Even I could hear the pain in my voice when I croaked, “They chose her side...”

“You don’t know that, all you really know is that your father reacted with anger at the pain you caused. That’s a natural male reaction to pain, you know. You do know it, you do it yourself. Someone hurts you or someone you love and you get mad. It’s not a bad thing, even in today’s society. Righteous indignation has its place, but you need to give them a chance. They’re desperate to contact you, and will be here in a flash if you let them...”

“You’ve talked to them!” Forgetting where we were and why, I was shocked and angry!

Cindy just smiled that serene smile and as it does when I’m mad at her, it made me furious. Generally, a good portion of that anger was because I was pretty sure how our fights would end. If there’s anything that I could say negative about Cindy is that she won’t fight with me. I think sometimes couples need to fight just to clear the air. Cindy didn’t. She either listened and agreed with me, or by a process I never did understand she listened and I’d realize that I needed to apologize. It was maddening!
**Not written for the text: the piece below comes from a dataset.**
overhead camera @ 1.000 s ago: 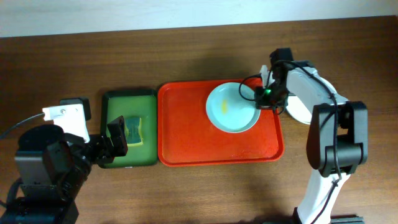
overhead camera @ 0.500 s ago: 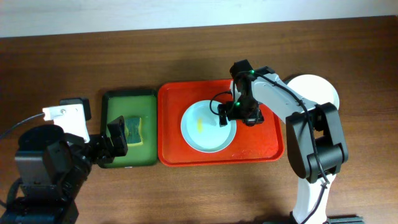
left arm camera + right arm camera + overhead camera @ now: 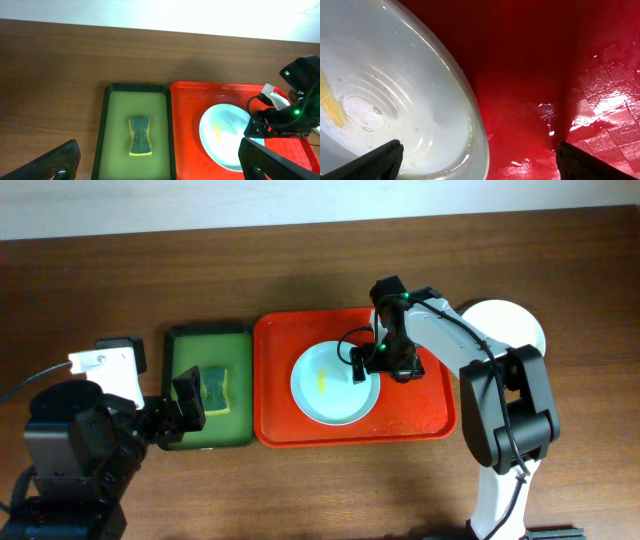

I’d asked her once why she never reacted the way most humans do when someone gets mad at them. I sort of figured it had something to do with her heart. Samuel Johnson once said,”Depend upon it, sir, when a man knows he is to be hanged in a fortnight, it concentrates his mind wonderfully.” I figured she’d just decided to live each moment as if it were her last. Instead she’d caressed my check and said, “When I first decided that I was called to the ministry, I was pretty upset. I hadn’t been living the sort of life ministers are supposed to live, and didn’t want to. On top of that, I was what you might call a volatile personality. God promised to give me peace with my vocation. He has kept his promise, even if I haven’t been all that good about keeping mine. Besides, if something happened to you, I couldn’t stand for our last conversation to be a fight.”